Think Tasty Sign Up

Kitchen Scales for Better Baking

by Elizabeth Skipper | January 22nd, 2014 | Ask the Chef
FacebookTwitterPinterestLinkedIn

sugarscaleI’ve read a decent amount of articles that encourage the use of a kitchen scale when baking.  Is it a necessary purchase, or can I just be sure to measure carefully with my current set of cups?

How much baking have you been doing, how successfully, and how much baking do you anticipate doing in future? If you’re happy with your results up to now, maybe you want to keep on doing what you’re doing. If you’d like to improve both the ease of and the results of your baking, though, read on.

Kitchen scales have been around for centuries; digital scales, which are extremely accurate and easy to use, are much newer. When they first arrived on the scene, they were costly, but now you can get them for $35.00 or less.

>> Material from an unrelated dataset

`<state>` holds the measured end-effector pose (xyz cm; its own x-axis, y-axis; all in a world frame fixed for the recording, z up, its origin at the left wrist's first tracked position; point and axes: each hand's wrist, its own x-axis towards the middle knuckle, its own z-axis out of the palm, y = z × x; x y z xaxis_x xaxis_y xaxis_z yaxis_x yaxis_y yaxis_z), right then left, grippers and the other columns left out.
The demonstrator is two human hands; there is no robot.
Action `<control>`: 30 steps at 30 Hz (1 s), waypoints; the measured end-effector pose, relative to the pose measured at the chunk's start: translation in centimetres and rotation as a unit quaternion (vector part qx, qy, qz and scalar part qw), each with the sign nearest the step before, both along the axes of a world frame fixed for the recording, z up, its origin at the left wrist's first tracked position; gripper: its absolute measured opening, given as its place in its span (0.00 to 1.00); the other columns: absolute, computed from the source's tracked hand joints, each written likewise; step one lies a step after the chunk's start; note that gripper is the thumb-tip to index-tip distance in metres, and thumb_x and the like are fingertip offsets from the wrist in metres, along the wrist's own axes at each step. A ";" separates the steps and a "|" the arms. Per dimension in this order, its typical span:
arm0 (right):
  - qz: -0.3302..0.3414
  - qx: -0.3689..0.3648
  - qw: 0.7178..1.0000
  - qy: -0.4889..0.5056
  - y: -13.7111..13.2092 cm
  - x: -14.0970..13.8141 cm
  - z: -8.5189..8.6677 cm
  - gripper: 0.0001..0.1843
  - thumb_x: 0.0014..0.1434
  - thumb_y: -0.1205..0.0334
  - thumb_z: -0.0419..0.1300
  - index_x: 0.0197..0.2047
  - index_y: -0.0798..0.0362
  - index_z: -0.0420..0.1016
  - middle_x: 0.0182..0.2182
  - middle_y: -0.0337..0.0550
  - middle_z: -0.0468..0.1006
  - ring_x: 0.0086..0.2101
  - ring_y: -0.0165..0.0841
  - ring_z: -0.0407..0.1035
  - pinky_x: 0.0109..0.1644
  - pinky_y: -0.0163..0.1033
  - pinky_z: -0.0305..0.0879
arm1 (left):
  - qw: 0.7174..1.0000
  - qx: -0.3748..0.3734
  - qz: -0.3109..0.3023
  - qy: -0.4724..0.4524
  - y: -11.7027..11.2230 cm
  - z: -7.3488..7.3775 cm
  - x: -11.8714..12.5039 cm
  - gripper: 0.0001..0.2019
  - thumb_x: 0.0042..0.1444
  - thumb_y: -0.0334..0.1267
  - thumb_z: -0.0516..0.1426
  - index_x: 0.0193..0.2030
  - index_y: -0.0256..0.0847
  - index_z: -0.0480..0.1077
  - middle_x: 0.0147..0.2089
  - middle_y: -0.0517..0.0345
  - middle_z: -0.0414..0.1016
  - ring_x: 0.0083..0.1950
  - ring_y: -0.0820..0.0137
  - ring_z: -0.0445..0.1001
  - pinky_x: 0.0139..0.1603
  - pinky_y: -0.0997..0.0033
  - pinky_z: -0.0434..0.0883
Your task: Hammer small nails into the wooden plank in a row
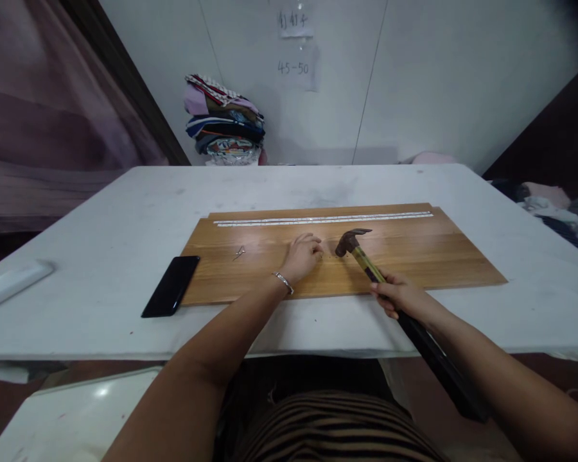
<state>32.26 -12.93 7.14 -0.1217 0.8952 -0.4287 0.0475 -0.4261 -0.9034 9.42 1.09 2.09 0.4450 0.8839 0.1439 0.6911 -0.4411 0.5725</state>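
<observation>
My right hand grips a claw hammer around its yellow-and-black handle. The hammer's head is over the middle of the wooden board, and its black grip end reaches back along my forearm. Just left of the head, my left hand rests at the board with fingers bent and pinched together. Whatever sits between those fingertips is too small to make out. Several small dark specks show on the wood between the hand and the hammer. A few thin nails lie loose on the board's left part.
Two white measuring strips run along the board's far side. A black phone lies against the left edge, partly on the white table. Folded clothes are stacked at the back. A white object lies far left.
</observation>
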 end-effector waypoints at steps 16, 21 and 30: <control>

That’s what I paid for mine a couple of years ago, and when I bought one for my travel kit recently at a discount store, it was only $20.00. So price isn’t a reason not to own one.

Think about how we measure foods here in the U.S. We’re the only country, besides the UK and Australia, which uses cups (and our cups and theirs aren’t even the same.) It makes sense to measure liquids in cups, but dry ingredients are another matter. Although cookbook authors or recipe writers may try to describe accurately how to measure flour, for example, by asking you to “dip and sweep” or “sift three times before measuring”, the truth is that your cup of flour may weigh significantly more or less than what they mean. In experiments, people asked to measure out a cup of flour have produced results varying from three and a half to six ounces! A cup of flour is generally considered to weigh four ounces. That’s a huge difference, one which can make or break a cake, or produce a batter that’s much too thick or too thin.

How do you grate cheese? Using a box grater, a Microplane rasp, or a rotary grater will all give very different results. The rasp produces slender, fluffy shreds, the box grater thick, heavy ones. The rotary grater, depending on the manufacturer, produces a third kind of shredded cheese. If you know what the weight should be, the type of grater doesn’t matter so much. If you’re making cheese bread, for example, adding two ounces to the dough is much different than adding four ounces.

I want to add here that measuring cups and spoons aren’t always precise, either. Tests done by Cooks Illustrated on 11 different brands of measuring cups found that some were off by as much as 6%. If the ones you have are among those brands, that alone will skew your baking results.

Professional bakers wouldn’t dream of working without scales. Baking is much more precise than cooking and scales make precision possible. Digital scales make it easy. And with the ability to return the scale to zero after adding things to it, you save on dishwashing. For example, you can put a mixing bowl on the scale and set the weight back down to zero. Add flour bit by bit until the scale reads 4 ounces (there’s your cup of flour.) Zero it out again and add cocoa powder until the scale says you’ve added the right amount. If sugar goes in now, the process can be repeated, and so on. No measuring cups were dirtied, and the measurements are accurate.

Scales are wonderful for someone who’s not a baker, too. I’ve written about this before, but recipes would be so much more precise and easier to follow if they were given in weights. Half a cup of onions, chopped? Or half a cup of chopped onions? The latter makes more sense than the former, but neither is precise — two ounces of chopped onion is. Instead of eyeing the pasta in the box and trying to measure out enough for four people, put a bowl on the scale, zero it out, and add pasta until you have eight ounces (the average serving is two ounces/person), or 12 ounces if you want heartier servings. Make a note of how many ounces are left, and you won’t even need to measure when you finish up what’s in the box.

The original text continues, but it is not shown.